■ ASSIGNMENT:
What appears from the first line of the data below through the line containing "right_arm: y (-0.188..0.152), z", both included, should be copied exactly, and nothing else.

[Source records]

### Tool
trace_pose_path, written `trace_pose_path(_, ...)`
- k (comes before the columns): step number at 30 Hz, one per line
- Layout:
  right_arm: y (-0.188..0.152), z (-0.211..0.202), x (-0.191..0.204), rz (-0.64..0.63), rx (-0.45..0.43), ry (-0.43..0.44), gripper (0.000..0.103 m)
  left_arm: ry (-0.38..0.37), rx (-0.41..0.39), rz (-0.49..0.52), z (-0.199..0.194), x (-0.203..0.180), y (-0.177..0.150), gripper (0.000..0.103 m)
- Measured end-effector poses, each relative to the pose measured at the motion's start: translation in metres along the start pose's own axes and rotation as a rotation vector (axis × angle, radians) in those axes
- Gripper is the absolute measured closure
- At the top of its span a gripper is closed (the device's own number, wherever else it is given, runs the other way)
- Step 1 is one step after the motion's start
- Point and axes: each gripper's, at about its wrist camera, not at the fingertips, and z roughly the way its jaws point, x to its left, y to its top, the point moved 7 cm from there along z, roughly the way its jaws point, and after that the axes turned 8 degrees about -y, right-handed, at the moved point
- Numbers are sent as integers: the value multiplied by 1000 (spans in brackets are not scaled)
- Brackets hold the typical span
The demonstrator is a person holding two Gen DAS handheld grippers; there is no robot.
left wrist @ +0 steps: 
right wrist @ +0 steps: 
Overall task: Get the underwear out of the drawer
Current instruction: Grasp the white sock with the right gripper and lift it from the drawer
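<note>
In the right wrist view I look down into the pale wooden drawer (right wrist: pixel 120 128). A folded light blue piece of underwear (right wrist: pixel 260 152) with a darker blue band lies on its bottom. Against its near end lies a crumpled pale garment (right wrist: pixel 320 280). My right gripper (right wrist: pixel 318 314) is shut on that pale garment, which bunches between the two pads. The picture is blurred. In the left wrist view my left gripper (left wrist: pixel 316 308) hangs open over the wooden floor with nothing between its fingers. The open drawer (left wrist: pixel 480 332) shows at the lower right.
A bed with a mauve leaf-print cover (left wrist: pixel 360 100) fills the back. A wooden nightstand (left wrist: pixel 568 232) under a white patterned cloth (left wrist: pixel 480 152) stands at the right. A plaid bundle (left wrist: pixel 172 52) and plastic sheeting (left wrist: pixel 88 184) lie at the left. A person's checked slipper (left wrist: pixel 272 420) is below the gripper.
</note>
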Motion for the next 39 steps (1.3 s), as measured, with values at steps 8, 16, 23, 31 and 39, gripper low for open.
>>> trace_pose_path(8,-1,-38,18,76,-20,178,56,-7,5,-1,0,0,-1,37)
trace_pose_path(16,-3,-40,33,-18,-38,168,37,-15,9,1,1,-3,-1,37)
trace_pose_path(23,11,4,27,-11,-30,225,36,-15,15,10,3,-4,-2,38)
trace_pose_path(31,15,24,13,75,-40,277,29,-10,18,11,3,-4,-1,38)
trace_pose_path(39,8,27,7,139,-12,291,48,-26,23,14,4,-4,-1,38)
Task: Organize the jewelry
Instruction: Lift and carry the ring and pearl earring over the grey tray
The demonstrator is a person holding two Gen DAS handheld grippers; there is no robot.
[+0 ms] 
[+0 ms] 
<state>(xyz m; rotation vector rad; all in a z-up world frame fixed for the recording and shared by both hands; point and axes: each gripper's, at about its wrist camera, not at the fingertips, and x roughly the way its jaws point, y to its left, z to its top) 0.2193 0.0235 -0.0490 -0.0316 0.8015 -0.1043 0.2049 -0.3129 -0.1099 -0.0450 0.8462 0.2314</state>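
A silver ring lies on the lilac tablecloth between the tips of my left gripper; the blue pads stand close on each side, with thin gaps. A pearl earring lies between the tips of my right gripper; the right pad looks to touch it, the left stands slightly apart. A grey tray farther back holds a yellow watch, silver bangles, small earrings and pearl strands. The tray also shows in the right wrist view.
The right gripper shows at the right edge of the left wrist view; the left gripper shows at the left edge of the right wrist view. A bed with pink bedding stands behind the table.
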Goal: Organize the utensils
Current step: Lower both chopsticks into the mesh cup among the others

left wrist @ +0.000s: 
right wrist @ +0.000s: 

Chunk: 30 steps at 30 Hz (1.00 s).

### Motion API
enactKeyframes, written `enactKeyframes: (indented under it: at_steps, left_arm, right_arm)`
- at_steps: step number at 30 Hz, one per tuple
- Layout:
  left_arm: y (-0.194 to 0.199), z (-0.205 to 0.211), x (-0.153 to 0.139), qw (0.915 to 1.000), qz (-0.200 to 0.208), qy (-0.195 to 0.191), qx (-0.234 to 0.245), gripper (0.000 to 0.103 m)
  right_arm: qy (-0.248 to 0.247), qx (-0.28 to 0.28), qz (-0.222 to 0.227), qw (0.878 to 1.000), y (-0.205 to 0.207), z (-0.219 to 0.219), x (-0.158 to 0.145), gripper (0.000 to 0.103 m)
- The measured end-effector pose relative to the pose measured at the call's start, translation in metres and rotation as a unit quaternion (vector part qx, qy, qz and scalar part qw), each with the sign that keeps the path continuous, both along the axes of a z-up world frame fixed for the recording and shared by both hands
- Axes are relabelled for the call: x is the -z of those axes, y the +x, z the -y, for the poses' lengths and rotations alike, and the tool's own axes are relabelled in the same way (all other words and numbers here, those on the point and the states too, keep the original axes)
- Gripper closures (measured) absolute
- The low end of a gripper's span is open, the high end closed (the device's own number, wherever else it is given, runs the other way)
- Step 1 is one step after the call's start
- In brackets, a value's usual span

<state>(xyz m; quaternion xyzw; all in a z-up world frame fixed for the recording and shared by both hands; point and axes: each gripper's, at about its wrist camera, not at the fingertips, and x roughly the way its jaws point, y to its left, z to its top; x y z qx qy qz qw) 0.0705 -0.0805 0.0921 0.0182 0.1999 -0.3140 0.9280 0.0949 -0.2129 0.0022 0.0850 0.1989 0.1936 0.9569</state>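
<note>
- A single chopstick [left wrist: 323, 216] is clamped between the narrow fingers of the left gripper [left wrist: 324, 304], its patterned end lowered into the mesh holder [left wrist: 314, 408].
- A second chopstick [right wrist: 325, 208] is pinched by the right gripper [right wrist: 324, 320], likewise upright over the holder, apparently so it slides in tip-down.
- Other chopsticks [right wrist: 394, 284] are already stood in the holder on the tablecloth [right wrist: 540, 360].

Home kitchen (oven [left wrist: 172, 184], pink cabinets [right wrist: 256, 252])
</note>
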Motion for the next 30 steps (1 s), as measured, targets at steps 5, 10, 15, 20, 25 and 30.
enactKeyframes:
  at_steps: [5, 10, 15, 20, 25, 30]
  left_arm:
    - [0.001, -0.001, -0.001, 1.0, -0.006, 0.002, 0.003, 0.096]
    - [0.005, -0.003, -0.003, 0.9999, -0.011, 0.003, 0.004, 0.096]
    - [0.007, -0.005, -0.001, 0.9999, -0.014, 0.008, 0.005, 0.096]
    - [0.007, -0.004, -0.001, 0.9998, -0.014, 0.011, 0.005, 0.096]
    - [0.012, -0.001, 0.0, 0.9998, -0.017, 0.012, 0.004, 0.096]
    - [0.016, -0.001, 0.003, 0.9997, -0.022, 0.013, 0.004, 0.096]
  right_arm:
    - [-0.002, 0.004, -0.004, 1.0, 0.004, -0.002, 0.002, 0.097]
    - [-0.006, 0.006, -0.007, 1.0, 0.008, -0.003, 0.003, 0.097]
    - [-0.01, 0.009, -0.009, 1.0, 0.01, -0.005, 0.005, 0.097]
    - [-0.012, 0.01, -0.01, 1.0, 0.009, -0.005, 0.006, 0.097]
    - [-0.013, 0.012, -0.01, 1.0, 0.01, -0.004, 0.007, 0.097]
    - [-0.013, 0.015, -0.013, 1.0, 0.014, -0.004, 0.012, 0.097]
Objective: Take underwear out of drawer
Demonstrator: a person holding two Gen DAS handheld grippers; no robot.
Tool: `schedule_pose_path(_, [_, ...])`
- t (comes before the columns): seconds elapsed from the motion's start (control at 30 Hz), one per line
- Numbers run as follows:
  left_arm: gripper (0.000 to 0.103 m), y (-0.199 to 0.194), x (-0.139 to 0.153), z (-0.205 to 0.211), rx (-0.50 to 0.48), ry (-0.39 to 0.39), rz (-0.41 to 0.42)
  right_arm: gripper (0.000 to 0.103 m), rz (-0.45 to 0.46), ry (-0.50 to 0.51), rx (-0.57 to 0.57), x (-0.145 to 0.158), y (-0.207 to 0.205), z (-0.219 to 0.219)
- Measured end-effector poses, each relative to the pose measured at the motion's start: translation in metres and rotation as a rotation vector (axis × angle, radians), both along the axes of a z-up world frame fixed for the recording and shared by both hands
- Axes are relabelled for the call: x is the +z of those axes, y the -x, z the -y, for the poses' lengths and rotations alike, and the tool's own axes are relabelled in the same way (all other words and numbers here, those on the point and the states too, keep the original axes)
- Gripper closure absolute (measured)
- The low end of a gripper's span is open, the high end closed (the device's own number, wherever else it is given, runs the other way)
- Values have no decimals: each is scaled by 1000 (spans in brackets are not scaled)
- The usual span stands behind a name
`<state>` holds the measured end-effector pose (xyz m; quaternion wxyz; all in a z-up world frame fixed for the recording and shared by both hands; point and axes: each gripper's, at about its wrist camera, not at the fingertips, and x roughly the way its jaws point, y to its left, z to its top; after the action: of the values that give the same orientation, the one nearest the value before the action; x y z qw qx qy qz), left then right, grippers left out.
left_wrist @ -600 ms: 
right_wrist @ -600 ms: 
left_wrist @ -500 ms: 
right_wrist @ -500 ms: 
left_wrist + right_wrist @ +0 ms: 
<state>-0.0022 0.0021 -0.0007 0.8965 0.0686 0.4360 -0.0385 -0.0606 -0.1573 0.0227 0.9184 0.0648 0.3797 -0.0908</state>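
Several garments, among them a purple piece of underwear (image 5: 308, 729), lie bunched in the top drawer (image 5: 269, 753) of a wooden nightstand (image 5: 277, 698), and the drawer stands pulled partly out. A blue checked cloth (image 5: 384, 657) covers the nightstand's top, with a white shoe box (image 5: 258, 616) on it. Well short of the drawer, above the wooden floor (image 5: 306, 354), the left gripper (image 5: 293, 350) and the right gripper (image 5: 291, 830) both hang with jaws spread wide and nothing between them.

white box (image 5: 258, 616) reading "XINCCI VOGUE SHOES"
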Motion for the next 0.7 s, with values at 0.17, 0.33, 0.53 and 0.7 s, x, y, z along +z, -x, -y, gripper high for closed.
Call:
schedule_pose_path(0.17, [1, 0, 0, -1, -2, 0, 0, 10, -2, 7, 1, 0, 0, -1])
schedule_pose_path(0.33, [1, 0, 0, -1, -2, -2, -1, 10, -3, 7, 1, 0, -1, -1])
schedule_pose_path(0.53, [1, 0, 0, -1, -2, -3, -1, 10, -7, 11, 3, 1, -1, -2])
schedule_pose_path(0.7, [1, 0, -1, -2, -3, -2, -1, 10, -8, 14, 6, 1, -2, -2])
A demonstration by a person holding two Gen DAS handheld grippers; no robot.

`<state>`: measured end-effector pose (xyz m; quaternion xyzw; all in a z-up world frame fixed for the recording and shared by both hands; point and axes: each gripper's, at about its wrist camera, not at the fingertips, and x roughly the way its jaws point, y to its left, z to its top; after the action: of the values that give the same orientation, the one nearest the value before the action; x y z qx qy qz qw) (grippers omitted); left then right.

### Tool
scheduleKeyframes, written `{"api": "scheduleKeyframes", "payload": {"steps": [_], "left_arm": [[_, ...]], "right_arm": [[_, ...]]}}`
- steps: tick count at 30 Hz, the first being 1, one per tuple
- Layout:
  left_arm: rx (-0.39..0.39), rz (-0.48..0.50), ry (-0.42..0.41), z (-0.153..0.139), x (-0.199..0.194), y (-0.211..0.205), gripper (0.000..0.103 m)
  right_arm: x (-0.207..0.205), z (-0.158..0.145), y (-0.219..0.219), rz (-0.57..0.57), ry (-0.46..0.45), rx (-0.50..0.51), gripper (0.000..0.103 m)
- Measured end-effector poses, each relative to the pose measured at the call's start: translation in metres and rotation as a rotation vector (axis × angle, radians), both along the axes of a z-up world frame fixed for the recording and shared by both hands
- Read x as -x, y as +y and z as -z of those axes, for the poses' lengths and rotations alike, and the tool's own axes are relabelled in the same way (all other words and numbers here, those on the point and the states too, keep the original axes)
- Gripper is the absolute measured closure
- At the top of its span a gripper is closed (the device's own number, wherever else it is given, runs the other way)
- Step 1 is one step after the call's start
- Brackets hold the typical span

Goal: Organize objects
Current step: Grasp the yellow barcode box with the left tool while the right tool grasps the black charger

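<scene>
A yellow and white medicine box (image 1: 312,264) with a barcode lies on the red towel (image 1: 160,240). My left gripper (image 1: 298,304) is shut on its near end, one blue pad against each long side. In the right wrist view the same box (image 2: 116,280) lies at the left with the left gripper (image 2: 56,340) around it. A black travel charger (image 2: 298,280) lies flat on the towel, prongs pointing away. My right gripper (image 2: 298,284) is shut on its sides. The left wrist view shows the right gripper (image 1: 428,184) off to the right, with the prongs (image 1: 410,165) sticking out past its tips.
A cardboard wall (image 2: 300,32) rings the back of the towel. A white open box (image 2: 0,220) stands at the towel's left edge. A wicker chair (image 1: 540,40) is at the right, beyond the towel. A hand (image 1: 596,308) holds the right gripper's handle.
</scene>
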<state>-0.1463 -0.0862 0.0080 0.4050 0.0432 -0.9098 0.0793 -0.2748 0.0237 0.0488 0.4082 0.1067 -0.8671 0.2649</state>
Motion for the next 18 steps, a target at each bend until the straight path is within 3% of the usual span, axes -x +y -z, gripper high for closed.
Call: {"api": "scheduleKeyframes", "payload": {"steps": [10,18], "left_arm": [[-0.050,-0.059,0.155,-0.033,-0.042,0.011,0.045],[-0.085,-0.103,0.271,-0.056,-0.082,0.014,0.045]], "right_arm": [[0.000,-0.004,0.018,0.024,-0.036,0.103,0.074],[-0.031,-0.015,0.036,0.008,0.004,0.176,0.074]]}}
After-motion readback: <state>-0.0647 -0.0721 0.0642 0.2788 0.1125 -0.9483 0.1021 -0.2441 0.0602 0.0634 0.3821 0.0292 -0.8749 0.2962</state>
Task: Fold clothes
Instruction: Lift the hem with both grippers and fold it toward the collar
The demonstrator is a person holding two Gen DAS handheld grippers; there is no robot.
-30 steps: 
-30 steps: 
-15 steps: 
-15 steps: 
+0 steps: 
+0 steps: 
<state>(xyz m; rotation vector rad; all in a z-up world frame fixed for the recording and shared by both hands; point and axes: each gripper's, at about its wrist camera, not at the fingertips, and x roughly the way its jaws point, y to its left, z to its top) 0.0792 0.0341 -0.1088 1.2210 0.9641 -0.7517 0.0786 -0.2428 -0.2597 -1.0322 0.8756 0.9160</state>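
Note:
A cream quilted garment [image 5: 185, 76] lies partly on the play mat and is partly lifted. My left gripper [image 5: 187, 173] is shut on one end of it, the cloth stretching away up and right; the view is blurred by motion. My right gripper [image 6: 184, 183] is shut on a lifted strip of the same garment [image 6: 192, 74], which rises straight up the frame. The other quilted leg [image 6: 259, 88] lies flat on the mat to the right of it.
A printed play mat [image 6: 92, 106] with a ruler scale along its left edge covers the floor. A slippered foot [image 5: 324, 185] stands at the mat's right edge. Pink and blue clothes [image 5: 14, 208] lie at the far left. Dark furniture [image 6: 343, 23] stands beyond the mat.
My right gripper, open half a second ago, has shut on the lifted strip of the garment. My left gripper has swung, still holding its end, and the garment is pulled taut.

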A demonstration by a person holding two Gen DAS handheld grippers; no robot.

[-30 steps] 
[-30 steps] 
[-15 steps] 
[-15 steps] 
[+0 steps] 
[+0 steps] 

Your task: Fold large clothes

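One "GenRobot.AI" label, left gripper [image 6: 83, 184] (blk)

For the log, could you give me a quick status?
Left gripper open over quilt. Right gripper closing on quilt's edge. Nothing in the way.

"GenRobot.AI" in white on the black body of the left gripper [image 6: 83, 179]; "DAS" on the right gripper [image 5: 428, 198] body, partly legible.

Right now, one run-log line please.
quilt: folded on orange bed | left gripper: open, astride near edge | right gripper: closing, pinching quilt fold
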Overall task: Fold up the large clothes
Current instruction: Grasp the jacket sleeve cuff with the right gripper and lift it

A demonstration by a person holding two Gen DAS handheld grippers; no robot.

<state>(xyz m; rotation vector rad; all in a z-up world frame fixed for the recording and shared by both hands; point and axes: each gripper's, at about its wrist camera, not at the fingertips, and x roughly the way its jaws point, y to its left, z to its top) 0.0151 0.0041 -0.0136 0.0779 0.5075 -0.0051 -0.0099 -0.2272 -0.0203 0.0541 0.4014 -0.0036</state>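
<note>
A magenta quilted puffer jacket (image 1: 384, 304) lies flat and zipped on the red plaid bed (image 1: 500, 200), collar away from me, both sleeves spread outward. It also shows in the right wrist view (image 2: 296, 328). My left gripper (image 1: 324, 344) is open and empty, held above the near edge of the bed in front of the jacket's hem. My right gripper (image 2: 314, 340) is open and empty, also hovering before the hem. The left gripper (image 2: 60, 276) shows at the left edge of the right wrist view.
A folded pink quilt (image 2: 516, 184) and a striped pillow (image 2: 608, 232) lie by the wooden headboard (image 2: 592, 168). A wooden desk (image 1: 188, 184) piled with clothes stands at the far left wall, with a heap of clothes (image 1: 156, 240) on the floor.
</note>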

■ SOLUTION FOR THIS TASK:
### Tool
trace_pose_path, written `trace_pose_path(_, ...)`
- k (comes before the columns): step number at 30 Hz, one per line
- Layout:
  right_arm: y (-0.188..0.152), z (-0.211..0.202), x (-0.191..0.204), rz (-0.64..0.63), rx (-0.45..0.43), ry (-0.43..0.44), gripper (0.000..0.103 m)

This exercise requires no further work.